Aquela súbita aproximação física, o toque no ombro dele, com a mão a escorrer para o peito, o sorriso - aquilo foi um convite e deve tê-lo deixado ainda mais em brasa. Já eu, fiquei com a sensação que ela estava a enganá-lo. Fazendo-se passar por aquilo que ele desejava encontrar. Todas aquelas palavras tinham sido cuidadosamente arquitetadas, o vestido cuidadosamente escolhido - cada detalhe da sua indumentária foi alvo de especial atenção e se alguma coisa ao redor ousar sequer interferir no seu processo, não ia permitir, recorrendo a comportamentos mais "diretos" ao ponto.
O rapaz devia estar a pensar "que sorte tenho em encontrar alguém assim", "Jackpot", "Fantástica".
O meu cérebro refletia nas aparências. Acho que os homens continuam a sentir bastante atracção pelo "protótipo" da "mulher para casar". Muitos conseguem ver as miúdas a divertirem-se, querem ter miúdas para gozarem, beijarem, pegarem, amassarem. Mas para um relacionamento sério, procuram, ainda a "mulher para casar". Se antigamente esta linha era bem distinta - definida, muito vincadamente pela virgindade mas não só - existia também um código de conduta e uma aptidão para as lides domésticas - hoje em dia a coisa só varia um pouco mas, no ADN do homem, penso que ainda persiste a procura da mesma coisa. Aceitam, claro, que uma mulher possa não ser mais virgem e ter tido namorados. Mas tem de ser um ou dois apenas. E depois tem todo um código de conduta de recatez, simplicidade, modéstia que ainda os seduz bastante e torna a mulher atraente a seus olhos. Isso, e a aparêmcia física. Vos digo: aquela rapariga sabia muito bem como o agarrar.
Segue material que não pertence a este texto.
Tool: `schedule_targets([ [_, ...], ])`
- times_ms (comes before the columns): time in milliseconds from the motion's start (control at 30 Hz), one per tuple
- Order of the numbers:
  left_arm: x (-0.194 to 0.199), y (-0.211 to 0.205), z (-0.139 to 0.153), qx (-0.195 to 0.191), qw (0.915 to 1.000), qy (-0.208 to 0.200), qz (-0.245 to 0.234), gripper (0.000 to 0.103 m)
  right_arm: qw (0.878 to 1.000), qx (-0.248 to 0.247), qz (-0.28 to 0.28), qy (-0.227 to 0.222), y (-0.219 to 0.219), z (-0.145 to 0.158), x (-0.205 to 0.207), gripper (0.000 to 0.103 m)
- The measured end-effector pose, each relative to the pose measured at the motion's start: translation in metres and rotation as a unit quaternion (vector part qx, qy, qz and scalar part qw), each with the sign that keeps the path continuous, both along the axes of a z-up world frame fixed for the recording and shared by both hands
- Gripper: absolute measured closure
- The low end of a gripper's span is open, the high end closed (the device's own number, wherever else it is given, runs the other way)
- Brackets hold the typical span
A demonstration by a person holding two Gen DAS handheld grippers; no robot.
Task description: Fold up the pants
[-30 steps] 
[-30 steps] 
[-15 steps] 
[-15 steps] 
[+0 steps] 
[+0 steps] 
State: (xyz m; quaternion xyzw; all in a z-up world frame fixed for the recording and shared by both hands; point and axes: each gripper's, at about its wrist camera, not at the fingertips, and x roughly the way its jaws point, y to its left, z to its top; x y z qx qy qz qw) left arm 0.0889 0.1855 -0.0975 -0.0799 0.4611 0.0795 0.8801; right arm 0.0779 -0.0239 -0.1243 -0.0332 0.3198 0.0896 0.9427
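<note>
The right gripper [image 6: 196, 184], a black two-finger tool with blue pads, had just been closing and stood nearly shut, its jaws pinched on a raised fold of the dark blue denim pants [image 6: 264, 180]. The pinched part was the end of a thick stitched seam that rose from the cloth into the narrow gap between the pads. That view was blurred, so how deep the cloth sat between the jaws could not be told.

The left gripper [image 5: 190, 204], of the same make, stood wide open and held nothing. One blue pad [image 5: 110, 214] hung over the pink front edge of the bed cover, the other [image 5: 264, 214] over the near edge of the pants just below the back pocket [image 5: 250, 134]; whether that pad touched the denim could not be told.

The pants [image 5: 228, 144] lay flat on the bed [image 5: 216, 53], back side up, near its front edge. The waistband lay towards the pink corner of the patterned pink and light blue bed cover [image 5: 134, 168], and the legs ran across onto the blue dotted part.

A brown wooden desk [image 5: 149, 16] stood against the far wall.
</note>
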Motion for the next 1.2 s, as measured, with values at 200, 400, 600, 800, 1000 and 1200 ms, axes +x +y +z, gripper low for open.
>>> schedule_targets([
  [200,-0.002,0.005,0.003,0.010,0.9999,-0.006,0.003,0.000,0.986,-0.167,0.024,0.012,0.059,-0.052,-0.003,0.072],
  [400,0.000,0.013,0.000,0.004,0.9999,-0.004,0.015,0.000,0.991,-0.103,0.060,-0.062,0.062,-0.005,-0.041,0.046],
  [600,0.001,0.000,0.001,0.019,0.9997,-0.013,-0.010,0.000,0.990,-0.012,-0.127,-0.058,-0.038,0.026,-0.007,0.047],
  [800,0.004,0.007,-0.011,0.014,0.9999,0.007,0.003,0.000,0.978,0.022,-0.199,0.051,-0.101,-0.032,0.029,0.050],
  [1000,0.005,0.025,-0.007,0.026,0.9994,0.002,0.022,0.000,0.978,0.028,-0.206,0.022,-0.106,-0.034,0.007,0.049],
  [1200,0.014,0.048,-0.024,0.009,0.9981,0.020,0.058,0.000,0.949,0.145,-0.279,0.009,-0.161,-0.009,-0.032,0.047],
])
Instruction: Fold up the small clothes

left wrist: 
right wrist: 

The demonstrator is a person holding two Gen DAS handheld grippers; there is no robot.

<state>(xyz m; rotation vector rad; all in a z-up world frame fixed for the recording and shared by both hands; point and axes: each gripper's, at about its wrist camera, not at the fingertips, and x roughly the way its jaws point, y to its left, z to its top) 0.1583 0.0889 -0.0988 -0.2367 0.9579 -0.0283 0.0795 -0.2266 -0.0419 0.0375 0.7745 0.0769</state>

Depois reflecti no que descrevia dela própria e percebi que estava a descrever-me. Só que eu jamais ia conseguir retratar-me com aquela capacidade incrível de sequenciar tudo de forma tão eloquente e benéfica. Para mim, cabelo apanhado com uma mola, sem maquilhagem, usando roupas banais, sem adornos à excepção do meu anel, com uns quilinhos a mais e rugas a surgir - o rapaz jamais olharia. No entanto, se fosse por conteúdo apenas, o que ele estava a escutar era a minha vida. Talvez mais minha do que a dela.... que só faltou dizer que foi criada num convento.